Start of PROVIDED DATA

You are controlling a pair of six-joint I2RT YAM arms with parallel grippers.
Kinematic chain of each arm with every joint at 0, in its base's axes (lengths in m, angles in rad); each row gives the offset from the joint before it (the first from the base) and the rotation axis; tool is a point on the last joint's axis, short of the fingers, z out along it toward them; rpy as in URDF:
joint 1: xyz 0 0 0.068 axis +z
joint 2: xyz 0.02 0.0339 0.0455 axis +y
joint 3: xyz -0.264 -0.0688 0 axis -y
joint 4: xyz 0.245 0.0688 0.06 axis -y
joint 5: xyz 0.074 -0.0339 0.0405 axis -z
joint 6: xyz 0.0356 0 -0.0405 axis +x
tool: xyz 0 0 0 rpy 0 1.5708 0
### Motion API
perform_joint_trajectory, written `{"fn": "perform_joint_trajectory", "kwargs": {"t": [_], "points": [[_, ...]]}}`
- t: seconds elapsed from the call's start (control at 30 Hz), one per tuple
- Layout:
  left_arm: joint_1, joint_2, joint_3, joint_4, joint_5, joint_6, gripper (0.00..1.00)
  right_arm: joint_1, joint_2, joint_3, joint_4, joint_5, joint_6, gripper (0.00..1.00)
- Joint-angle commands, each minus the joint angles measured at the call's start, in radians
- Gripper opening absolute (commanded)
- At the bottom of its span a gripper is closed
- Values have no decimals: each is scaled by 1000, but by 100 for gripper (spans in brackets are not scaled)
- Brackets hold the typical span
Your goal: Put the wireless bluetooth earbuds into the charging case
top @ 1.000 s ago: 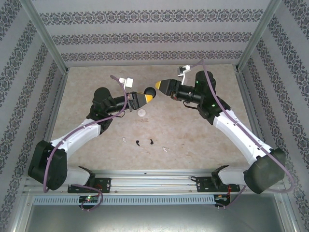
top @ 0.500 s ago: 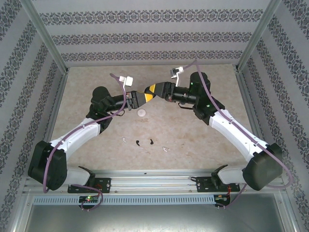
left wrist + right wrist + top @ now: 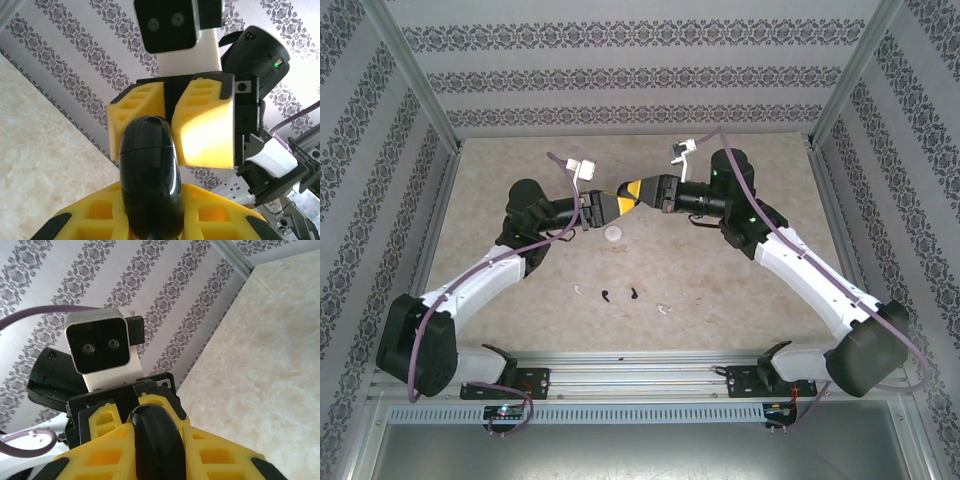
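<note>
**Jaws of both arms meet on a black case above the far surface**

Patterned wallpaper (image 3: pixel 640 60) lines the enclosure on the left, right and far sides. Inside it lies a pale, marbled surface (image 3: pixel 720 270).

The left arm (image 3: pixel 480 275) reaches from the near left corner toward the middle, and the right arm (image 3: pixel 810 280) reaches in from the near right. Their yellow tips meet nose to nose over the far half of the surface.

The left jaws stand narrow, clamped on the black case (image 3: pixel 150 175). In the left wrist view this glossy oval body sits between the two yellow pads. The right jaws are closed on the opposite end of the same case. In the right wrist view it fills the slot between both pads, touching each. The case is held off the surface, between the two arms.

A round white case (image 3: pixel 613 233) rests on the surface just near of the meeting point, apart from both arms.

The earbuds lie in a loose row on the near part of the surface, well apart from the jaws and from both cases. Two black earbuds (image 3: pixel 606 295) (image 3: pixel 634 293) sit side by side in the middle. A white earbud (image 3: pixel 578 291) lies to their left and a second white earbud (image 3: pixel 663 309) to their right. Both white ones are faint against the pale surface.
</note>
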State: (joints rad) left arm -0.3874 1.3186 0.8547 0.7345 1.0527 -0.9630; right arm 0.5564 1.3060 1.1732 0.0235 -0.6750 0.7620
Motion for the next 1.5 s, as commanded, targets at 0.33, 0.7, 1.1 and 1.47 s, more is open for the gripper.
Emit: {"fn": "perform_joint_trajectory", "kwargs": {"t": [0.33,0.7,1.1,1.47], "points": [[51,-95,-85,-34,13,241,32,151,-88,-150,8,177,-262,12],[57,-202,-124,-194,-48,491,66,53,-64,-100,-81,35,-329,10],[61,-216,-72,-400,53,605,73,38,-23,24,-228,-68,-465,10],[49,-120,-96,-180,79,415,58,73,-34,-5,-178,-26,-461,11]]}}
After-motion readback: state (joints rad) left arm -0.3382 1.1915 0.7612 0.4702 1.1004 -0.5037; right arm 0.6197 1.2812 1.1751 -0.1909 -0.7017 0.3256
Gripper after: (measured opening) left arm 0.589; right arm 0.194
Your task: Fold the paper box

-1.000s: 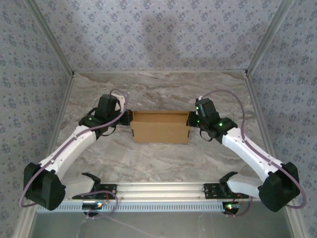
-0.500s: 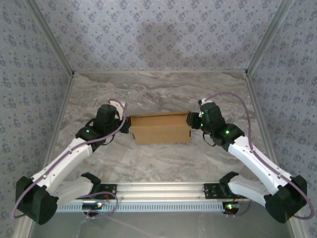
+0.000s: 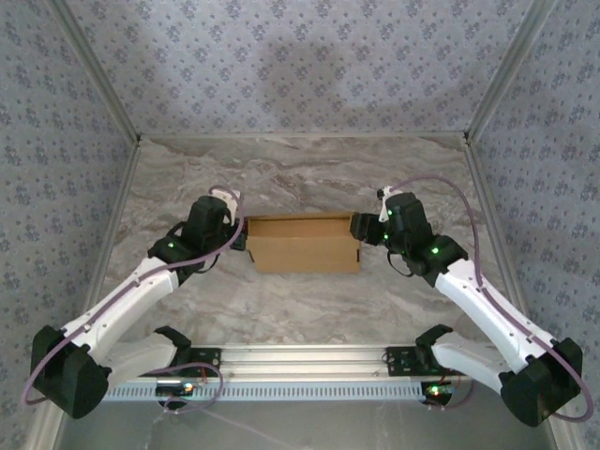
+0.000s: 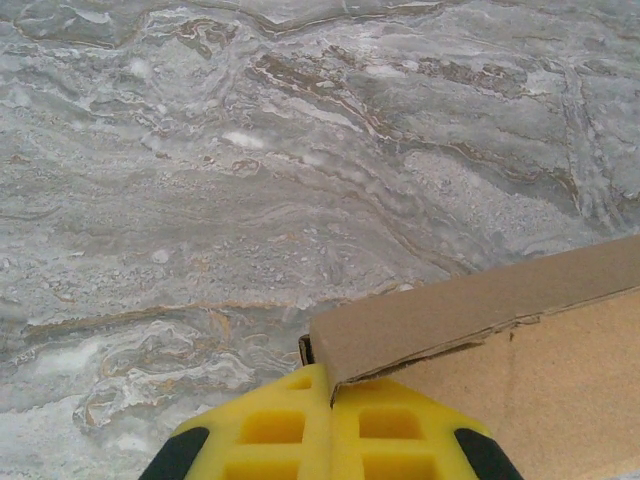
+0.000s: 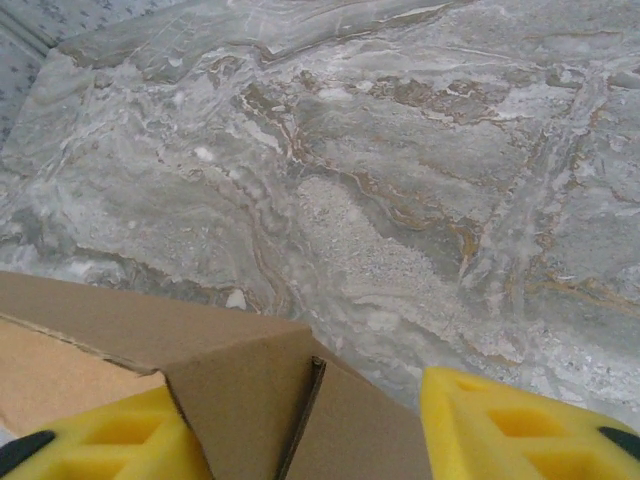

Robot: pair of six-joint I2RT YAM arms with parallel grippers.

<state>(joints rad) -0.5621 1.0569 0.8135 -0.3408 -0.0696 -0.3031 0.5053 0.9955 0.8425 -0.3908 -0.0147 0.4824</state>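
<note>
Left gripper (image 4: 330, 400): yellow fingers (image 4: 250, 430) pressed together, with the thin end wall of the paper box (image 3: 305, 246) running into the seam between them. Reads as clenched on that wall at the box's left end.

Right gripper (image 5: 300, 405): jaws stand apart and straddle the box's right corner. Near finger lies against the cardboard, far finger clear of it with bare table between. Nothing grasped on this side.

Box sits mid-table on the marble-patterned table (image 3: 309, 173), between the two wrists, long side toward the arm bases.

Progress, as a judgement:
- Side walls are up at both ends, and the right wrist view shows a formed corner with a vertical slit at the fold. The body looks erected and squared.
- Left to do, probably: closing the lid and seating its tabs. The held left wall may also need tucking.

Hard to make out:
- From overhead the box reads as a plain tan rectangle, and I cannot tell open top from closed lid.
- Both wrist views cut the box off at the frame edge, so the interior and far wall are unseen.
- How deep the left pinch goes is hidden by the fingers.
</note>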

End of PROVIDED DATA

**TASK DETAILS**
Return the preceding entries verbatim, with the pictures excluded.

**RESULT OF THIS EXERCISE**
You are controlling a pair of six-joint I2RT YAM arms with parallel grippers.
Kinematic chain of each arm with every joint at 0, in its base's axes (lengths in m, angles in rad); each row gives the offset from the joint before it (the first from the base) and the rotation axis; tool is a point on the last joint's axis, short of the fingers, z out along it toward them; rpy as in URDF:
joint 1: xyz 0 0 0.068 axis +z
joint 2: xyz 0.02 0.0339 0.0455 axis +y
joint 3: xyz -0.264 -0.0688 0 axis -y
joint 4: xyz 0.245 0.0688 0.06 axis -y
joint 5: xyz 0.074 -0.0339 0.0405 axis -z
joint 6: xyz 0.0356 0 -0.0405 axis +x
tool: xyz 0 0 0 rpy 0 1.5708 0
### Motion API
perform_joint_trajectory, written `{"fn": "perform_joint_trajectory", "kwargs": {"t": [_], "points": [[_, ...]]}}`
- t: seconds elapsed from the call's start (control at 30 Hz), one per tuple
- Layout:
  left_arm: joint_1, joint_2, joint_3, joint_4, joint_5, joint_6, gripper (0.00..1.00)
  right_arm: joint_1, joint_2, joint_3, joint_4, joint_5, joint_6, gripper (0.00..1.00)
- Joint-angle commands, each minus the joint angles measured at the call's start, in radians
- Gripper opening absolute (commanded)
- At the bottom of its span a gripper is closed
- Values have no decimals: each is scaled by 1000, but by 100 for gripper (spans in brackets are not scaled)
- Brackets hold the typical span
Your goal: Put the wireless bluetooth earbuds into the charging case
top @ 1.000 s ago: 
top @ 0.500 s ago: 
left wrist + right wrist + top @ now: 
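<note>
**Jaws of both arms meet on a black case above the far surface**

Patterned wallpaper (image 3: pixel 640 60) lines the enclosure on the left, right and far sides. Inside it lies a pale, marbled surface (image 3: pixel 720 270).

The left arm (image 3: pixel 480 275) reaches from the near left corner toward the middle, and the right arm (image 3: pixel 810 280) reaches in from the near right. Their yellow tips meet nose to nose over the far half of the surface.

The left jaws stand narrow, clamped on the black case (image 3: pixel 150 175). In the left wrist view this glossy oval body sits between the two yellow pads. The right jaws are closed on the opposite end of the same case. In the right wrist view it fills the slot between both pads, touching each. The case is held off the surface, between the two arms.

A round white case (image 3: pixel 613 233) rests on the surface just near of the meeting point, apart from both arms.

The earbuds lie in a loose row on the near part of the surface, well apart from the jaws and from both cases. Two black earbuds (image 3: pixel 606 295) (image 3: pixel 634 293) sit side by side in the middle. A white earbud (image 3: pixel 578 291) lies to their left and a second white earbud (image 3: pixel 663 309) to their right. Both white ones are faint against the pale surface.
</note>
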State: (joints rad) left arm -0.3874 1.3186 0.8547 0.7345 1.0527 -0.9630; right arm 0.5564 1.3060 1.1732 0.0235 -0.6750 0.7620
Motion for the next 1.5 s, as commanded, targets at 0.33, 0.7, 1.1 and 1.47 s, more is open for the gripper.
Emit: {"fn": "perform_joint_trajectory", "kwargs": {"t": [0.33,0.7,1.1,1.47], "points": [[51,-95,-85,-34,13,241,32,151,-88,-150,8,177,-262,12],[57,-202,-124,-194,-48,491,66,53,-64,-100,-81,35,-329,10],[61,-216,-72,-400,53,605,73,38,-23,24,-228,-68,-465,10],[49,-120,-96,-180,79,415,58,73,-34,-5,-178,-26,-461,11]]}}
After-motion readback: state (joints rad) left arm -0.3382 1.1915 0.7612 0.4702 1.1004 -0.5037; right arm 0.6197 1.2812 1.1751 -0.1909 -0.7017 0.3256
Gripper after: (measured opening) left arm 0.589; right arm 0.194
Your task: Fold the paper box

-1.000s: 
-0.500s: 
+0.000s: 
+0.000s: 
+0.000s: 

Robot: pair of six-joint I2RT YAM arms with parallel grippers.

<state>(joints rad) -0.5621 1.0569 0.8135 -0.3408 -0.0696 -0.3031 0.5053 0.9955 0.8425 -0.3908 -0.0147 0.4824</state>
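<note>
Left gripper (image 4: 330, 400): yellow fingers (image 4: 250, 430) pressed together, with the thin end wall of the paper box (image 3: 305, 246) running into the seam between them. Reads as clenched on that wall at the box's left end.

Right gripper (image 5: 300, 405): jaws stand apart and straddle the box's right corner. Near finger lies against the cardboard, far finger clear of it with bare table between. Nothing grasped on this side.

Box sits mid-table on the marble-patterned table (image 3: 309, 173), between the two wrists, long side toward the arm bases.

Progress, as a judgement:
- Side walls are up at both ends, and the right wrist view shows a formed corner with a vertical slit at the fold. The body looks erected and squared.
- Left to do, probably: closing the lid and seating its tabs. The held left wall may also need tucking.

Hard to make out:
- From overhead the box reads as a plain tan rectangle, and I cannot tell open top from closed lid.
- Both wrist views cut the box off at the frame edge, so the interior and far wall are unseen.
- How deep the left pinch goes is hidden by the fingers.
</note>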

Here the exercise is finished.